◆ **Problem statement**
Transcribe only the lines between the first line of the records and the line containing "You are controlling", inclusive, exactly as written.

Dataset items
━━━━━━━━━━
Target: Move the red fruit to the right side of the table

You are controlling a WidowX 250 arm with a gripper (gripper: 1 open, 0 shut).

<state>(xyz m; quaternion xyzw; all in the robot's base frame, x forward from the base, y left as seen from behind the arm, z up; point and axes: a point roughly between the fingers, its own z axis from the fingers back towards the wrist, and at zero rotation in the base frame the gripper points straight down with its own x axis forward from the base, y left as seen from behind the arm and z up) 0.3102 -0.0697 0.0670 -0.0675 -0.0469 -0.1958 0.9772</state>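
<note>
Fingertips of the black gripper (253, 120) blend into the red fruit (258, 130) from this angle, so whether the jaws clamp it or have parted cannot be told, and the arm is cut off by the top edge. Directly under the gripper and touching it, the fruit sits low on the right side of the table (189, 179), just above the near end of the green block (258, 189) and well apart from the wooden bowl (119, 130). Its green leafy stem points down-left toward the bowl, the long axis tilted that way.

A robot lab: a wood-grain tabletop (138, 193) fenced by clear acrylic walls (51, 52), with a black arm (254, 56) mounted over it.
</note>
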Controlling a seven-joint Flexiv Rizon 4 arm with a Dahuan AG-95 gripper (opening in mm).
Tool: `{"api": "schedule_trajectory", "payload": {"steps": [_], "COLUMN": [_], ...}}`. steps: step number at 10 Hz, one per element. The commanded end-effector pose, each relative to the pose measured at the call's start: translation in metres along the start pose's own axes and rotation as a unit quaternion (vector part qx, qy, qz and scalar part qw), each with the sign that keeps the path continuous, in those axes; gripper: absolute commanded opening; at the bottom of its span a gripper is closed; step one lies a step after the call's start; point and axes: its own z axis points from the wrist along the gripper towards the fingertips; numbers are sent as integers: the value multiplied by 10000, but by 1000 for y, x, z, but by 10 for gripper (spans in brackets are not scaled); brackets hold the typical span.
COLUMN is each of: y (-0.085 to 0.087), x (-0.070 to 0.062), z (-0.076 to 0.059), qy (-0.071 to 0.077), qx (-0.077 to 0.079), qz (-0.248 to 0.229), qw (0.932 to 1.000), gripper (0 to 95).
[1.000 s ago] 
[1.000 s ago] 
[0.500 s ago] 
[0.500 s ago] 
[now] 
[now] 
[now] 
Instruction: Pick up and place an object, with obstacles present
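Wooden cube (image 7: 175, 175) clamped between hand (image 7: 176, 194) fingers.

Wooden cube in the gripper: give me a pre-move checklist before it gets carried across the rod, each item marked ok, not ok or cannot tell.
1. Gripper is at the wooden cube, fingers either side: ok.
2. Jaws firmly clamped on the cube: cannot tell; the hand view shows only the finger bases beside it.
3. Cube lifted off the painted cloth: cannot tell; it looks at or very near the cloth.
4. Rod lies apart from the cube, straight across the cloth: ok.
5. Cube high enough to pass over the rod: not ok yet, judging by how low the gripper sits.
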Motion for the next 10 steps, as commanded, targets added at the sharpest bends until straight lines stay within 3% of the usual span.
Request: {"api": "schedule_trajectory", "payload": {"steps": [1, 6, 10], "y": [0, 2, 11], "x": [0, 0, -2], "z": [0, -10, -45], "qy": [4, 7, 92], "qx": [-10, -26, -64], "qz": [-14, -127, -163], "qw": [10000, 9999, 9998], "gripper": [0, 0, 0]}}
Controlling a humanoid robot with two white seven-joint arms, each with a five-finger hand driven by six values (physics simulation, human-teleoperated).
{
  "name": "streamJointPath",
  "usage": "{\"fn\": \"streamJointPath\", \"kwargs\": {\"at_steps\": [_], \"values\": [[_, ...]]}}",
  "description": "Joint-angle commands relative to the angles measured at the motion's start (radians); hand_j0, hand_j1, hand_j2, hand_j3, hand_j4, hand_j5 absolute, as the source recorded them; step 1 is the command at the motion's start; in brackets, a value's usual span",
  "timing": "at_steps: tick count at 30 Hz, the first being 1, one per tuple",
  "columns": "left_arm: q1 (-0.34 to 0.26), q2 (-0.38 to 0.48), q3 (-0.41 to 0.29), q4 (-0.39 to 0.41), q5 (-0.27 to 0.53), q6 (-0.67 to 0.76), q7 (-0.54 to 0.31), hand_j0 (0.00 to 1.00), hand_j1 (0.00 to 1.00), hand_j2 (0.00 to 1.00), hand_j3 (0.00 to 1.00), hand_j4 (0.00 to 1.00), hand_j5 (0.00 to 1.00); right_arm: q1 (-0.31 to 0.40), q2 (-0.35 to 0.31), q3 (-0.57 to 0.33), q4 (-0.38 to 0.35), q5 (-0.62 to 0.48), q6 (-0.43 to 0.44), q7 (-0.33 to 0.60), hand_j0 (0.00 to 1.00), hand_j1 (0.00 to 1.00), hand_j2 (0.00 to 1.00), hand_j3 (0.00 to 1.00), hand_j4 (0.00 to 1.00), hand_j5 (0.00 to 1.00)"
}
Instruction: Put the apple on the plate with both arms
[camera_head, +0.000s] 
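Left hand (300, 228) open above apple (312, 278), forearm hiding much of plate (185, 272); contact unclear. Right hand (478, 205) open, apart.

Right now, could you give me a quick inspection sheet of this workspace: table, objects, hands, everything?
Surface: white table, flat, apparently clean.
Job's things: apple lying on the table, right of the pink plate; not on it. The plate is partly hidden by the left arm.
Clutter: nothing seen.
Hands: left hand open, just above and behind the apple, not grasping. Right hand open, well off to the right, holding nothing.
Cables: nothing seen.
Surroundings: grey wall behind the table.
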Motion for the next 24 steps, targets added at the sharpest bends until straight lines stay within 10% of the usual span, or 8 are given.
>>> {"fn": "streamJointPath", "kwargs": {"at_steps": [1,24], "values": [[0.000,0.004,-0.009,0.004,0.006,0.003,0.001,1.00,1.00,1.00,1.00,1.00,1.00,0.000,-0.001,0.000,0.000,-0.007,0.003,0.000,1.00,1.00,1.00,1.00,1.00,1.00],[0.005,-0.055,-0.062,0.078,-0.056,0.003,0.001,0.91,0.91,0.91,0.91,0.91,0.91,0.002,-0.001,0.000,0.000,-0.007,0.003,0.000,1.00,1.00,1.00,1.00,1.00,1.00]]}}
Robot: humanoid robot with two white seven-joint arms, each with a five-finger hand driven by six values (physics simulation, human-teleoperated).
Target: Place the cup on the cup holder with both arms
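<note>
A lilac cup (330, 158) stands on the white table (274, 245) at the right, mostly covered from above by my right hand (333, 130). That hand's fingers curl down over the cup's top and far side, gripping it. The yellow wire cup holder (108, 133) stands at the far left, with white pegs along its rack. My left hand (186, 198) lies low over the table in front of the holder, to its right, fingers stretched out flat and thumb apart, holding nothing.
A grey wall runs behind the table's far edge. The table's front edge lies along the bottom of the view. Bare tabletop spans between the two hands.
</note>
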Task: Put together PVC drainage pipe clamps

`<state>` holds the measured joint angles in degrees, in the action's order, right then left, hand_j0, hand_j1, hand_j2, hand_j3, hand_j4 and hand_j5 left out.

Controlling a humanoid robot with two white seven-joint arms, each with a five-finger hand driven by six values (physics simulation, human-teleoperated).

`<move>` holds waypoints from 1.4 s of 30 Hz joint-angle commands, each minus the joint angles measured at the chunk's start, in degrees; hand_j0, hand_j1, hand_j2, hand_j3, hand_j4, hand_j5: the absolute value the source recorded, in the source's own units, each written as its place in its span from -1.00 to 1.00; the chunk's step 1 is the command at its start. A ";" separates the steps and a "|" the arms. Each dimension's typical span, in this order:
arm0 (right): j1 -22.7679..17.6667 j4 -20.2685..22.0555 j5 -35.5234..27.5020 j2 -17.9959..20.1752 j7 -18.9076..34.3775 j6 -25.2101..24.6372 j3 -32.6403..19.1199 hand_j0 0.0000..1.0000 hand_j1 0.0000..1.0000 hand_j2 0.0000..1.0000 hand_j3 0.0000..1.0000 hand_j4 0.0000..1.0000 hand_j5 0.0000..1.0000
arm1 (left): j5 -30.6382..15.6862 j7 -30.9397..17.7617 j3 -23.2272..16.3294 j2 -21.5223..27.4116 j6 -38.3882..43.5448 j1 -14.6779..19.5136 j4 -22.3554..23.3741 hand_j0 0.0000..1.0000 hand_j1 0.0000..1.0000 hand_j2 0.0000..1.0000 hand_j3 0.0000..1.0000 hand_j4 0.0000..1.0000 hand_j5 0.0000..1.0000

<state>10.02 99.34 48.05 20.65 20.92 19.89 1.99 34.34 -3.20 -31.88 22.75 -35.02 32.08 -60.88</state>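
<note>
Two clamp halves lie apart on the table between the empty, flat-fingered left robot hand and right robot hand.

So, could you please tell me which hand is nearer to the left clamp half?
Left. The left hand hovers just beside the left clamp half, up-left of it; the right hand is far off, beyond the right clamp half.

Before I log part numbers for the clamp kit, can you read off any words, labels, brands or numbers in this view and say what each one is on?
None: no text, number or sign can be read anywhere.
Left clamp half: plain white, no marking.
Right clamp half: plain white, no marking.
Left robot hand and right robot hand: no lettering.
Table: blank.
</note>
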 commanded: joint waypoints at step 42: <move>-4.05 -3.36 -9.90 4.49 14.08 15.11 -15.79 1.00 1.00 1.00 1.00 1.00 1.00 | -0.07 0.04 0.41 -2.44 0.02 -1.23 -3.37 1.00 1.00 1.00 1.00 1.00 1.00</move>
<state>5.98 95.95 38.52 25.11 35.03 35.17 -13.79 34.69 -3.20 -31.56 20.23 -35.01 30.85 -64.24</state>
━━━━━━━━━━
◆ **Problem solution**
Target: Move the red fruit to the right side of the table

You are controlling a WidowX 250 arm with a gripper (gripper: 1 open, 0 shut).

No additional output will be given.